■ WHAT YOU SHOULD DO: A single figure is required: the number of lines below in which the word "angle" occurs.

Records contained in a dataset:
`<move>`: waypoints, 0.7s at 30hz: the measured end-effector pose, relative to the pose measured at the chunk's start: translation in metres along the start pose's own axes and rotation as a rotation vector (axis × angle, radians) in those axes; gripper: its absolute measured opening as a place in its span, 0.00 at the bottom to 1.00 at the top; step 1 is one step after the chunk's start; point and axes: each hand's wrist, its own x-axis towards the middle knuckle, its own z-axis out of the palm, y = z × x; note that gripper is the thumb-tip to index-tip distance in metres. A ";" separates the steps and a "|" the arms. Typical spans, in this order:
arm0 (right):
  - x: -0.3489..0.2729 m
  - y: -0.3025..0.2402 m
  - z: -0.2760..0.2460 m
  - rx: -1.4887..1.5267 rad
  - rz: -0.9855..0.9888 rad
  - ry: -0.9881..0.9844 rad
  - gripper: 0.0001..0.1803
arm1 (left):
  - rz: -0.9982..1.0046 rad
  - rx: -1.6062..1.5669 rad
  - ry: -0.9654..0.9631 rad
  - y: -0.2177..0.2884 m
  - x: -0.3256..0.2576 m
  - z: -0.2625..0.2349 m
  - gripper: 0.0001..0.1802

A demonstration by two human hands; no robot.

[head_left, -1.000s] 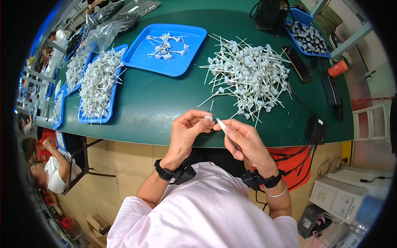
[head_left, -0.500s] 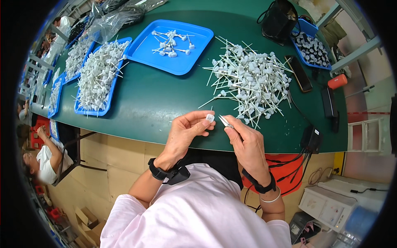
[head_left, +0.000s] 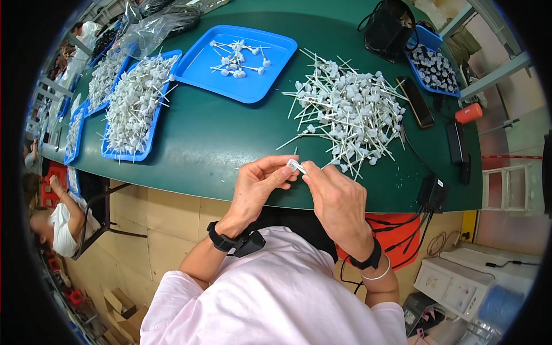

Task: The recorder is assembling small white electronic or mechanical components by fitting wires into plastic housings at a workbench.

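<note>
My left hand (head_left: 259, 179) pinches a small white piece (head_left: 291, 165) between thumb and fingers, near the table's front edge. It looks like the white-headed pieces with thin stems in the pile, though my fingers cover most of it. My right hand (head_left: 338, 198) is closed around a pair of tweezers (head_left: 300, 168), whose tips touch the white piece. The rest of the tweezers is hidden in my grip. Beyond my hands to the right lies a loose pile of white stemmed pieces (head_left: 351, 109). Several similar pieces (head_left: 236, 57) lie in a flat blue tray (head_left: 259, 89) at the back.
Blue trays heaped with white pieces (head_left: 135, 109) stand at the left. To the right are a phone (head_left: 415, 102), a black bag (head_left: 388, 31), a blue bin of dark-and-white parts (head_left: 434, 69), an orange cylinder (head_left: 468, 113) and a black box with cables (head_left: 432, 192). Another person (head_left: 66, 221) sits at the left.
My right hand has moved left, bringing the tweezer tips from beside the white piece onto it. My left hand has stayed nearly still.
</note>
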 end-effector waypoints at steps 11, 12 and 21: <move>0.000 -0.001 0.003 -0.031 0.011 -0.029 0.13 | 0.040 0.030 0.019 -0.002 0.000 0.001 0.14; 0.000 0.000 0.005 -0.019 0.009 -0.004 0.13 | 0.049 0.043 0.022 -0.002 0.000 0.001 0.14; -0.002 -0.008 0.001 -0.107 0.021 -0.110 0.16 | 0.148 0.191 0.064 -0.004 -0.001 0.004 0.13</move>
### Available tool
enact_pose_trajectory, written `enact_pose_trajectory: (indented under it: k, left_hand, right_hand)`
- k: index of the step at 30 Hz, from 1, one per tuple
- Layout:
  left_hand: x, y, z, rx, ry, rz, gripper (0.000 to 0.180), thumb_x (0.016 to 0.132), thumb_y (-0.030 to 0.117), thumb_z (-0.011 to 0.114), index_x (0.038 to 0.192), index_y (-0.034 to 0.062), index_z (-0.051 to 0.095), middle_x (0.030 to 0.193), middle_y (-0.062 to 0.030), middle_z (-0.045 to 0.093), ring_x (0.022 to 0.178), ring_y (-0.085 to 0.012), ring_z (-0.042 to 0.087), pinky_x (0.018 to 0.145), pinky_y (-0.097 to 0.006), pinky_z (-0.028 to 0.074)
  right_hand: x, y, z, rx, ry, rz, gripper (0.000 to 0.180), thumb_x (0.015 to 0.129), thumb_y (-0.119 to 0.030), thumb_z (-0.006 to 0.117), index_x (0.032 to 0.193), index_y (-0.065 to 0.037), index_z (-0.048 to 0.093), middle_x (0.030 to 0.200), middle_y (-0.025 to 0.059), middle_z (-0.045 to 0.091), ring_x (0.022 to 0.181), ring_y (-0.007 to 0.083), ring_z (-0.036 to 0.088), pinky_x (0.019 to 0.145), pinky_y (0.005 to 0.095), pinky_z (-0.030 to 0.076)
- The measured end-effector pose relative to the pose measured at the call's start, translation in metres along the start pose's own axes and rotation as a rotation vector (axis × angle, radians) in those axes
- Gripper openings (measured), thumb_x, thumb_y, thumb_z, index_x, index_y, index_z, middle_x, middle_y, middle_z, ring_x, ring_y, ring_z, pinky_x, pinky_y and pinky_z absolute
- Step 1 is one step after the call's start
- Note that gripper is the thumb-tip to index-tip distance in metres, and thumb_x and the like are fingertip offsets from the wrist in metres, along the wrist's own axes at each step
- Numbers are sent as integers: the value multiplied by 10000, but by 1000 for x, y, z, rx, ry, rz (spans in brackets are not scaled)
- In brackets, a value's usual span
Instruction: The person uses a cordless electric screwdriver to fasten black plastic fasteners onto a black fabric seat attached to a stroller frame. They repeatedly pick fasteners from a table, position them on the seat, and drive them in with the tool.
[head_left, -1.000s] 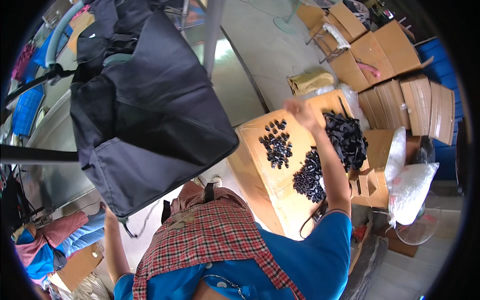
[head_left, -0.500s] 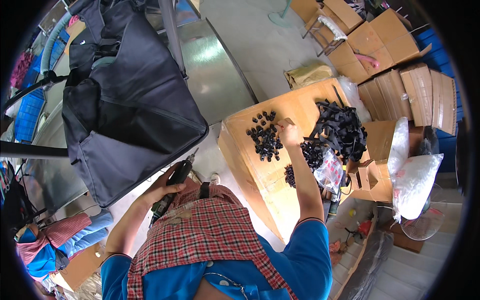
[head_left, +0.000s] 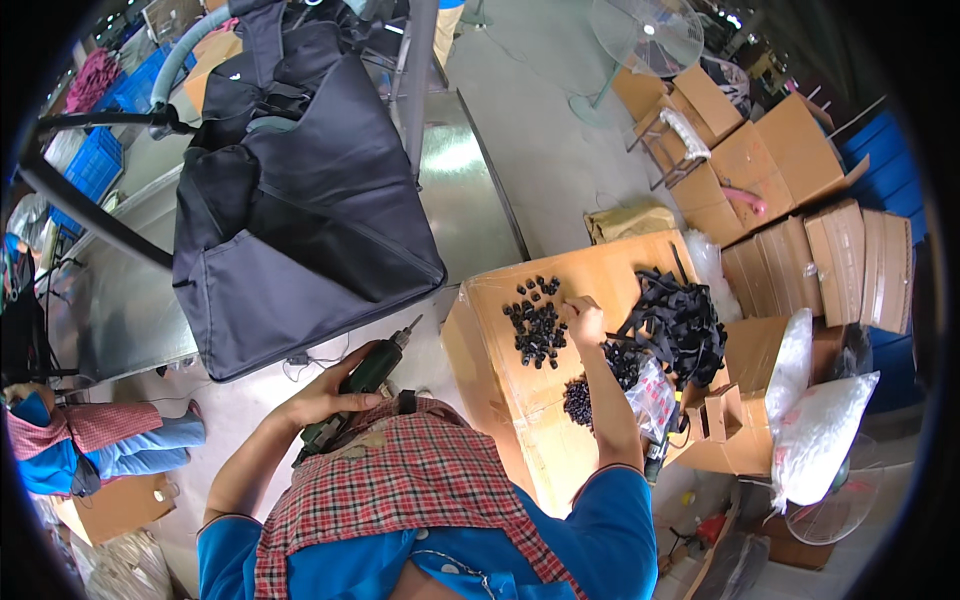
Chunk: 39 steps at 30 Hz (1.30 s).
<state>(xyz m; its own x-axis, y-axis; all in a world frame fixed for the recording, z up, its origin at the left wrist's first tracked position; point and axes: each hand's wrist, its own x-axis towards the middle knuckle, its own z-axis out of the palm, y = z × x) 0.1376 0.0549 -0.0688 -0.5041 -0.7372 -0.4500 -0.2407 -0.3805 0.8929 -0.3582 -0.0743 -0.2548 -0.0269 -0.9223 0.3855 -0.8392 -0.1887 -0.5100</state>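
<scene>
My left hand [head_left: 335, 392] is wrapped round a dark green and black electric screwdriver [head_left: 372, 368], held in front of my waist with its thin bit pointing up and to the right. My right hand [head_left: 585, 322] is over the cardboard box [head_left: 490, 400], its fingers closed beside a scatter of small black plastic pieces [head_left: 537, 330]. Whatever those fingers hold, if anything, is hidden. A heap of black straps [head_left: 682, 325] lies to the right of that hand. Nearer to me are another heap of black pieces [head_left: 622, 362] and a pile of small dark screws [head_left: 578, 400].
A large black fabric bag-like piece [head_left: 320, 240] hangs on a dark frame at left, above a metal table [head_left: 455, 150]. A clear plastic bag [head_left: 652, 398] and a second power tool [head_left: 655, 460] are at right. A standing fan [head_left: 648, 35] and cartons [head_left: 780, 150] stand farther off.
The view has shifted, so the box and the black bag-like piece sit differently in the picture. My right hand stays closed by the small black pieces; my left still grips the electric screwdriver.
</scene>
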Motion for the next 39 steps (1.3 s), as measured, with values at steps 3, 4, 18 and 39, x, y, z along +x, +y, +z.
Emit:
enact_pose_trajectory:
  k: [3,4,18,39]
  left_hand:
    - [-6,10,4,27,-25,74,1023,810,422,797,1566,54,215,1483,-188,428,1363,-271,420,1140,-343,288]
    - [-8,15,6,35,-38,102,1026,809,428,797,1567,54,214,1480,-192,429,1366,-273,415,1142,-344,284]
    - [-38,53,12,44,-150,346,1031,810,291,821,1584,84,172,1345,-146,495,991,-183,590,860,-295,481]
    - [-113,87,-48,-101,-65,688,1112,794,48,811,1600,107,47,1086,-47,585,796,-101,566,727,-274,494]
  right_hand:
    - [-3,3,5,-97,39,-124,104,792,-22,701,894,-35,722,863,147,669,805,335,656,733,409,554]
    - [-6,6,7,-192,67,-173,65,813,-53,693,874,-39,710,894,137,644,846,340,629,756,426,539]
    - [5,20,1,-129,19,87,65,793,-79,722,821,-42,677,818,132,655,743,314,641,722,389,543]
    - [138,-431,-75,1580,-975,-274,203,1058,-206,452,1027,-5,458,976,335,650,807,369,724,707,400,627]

■ SOLUTION TO THE PROBLEM: 2